EXERCISE PROMPT: The listing below must be given again in full, exactly.

DATASET EXTRACT:
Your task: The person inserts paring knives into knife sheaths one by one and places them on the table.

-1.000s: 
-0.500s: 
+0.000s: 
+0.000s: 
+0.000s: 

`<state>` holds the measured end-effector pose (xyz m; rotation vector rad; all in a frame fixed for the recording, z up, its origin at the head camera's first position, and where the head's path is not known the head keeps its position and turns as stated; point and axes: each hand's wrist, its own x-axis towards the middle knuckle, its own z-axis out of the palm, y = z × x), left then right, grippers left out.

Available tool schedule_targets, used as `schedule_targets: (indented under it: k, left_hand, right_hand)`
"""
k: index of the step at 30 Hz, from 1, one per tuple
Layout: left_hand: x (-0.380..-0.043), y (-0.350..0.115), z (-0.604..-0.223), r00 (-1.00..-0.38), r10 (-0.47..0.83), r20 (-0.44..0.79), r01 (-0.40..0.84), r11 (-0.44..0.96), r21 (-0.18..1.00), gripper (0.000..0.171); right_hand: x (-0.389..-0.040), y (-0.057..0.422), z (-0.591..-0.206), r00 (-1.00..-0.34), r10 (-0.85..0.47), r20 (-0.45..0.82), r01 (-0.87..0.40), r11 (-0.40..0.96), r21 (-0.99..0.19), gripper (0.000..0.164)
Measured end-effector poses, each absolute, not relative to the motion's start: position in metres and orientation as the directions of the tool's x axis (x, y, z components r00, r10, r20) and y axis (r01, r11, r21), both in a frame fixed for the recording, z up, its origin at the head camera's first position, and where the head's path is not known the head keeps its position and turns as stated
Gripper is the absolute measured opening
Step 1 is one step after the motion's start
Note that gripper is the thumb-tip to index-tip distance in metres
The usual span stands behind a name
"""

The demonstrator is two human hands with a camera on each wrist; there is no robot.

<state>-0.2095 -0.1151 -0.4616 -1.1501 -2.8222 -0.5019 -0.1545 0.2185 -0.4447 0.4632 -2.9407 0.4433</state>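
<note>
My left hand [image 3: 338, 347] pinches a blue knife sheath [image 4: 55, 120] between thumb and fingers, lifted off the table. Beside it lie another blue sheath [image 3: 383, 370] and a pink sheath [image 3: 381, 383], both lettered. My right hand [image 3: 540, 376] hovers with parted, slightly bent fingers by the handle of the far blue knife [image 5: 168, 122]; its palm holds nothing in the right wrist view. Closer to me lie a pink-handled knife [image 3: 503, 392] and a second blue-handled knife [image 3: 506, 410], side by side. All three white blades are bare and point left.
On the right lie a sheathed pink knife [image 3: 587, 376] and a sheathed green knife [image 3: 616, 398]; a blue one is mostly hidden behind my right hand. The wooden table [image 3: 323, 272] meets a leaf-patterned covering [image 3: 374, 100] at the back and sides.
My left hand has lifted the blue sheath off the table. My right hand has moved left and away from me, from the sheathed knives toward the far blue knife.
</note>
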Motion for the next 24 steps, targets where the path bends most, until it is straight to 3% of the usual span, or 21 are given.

TASK RESPONSE:
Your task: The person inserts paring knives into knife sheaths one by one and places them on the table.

-1.000s: 
-0.500s: 
+0.000s: 
+0.000s: 
+0.000s: 

`<state>` holds the measured end-effector pose (xyz m; rotation vector rad; all in a frame fixed for the recording, z up, its origin at the head camera's first position, and where the head's path is not known the head keeps its position and turns as stated; point and axes: each hand's wrist, its own x-axis towards the middle knuckle, its own z-axis out of the palm, y = z × x), left then right, grippers left out.

Available tool schedule_targets, used as `schedule_targets: (indented under it: k, left_hand, right_hand)`
"""
k: index of the step at 30 Hz, from 1, one per tuple
Layout: left_hand: x (-0.380..-0.043), y (-0.350..0.115), z (-0.604..-0.223), r00 (-1.00..-0.38), r10 (-0.47..0.83), r20 (-0.44..0.79), r01 (-0.40..0.84), r11 (-0.44..0.96), r21 (-0.18..1.00), gripper (0.000..0.171); right_hand: x (-0.389..-0.040), y (-0.057..0.422), z (-0.591..-0.206), r00 (-1.00..-0.34), r10 (-0.85..0.47), r20 (-0.45..0.82), r01 (-0.87..0.40), r11 (-0.40..0.96), r21 (-0.99..0.19), gripper (0.000..0.164)
Measured end-effector poses, each absolute, not relative to the motion's start: position in metres and orientation as the directions of the tool's x axis (x, y, z components r00, r10, r20) and y axis (r01, r11, r21), both in a frame fixed for the recording, z up, its origin at the head camera's first position, and where the head's path is not known the head keeps its position and turns as stated
Gripper is the absolute measured opening
Step 1 is one step after the motion's start
Note that gripper is the thumb-tip to index-tip distance in metres
The usual span stands behind a name
"""

The demonstrator is two human hands with a camera on each wrist; there is no robot.

<state>-0.2095 -0.1151 -0.4616 -1.1501 -2.8222 -0.5019 -0.1545 0.2185 -0.4447 0.4632 -2.9407 0.4433</state>
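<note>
My left hand [image 3: 338, 347] pinches a blue knife sheath [image 4: 55, 120] between thumb and fingers, lifted off the table. Beside it lie another blue sheath [image 3: 383, 370] and a pink sheath [image 3: 381, 383], both lettered. My right hand [image 3: 540, 376] hovers with parted, slightly bent fingers by the handle of the far blue knife [image 5: 168, 122]; its palm holds nothing in the right wrist view. Closer to me lie a pink-handled knife [image 3: 503, 392] and a second blue-handled knife [image 3: 506, 410], side by side. All three white blades are bare and point left.
On the right lie a sheathed pink knife [image 3: 587, 376] and a sheathed green knife [image 3: 616, 398]; a blue one is mostly hidden behind my right hand. The wooden table [image 3: 323, 272] meets a leaf-patterned covering [image 3: 374, 100] at the back and sides.
My left hand has lifted the blue sheath off the table. My right hand has moved left and away from me, from the sheathed knives toward the far blue knife.
</note>
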Motion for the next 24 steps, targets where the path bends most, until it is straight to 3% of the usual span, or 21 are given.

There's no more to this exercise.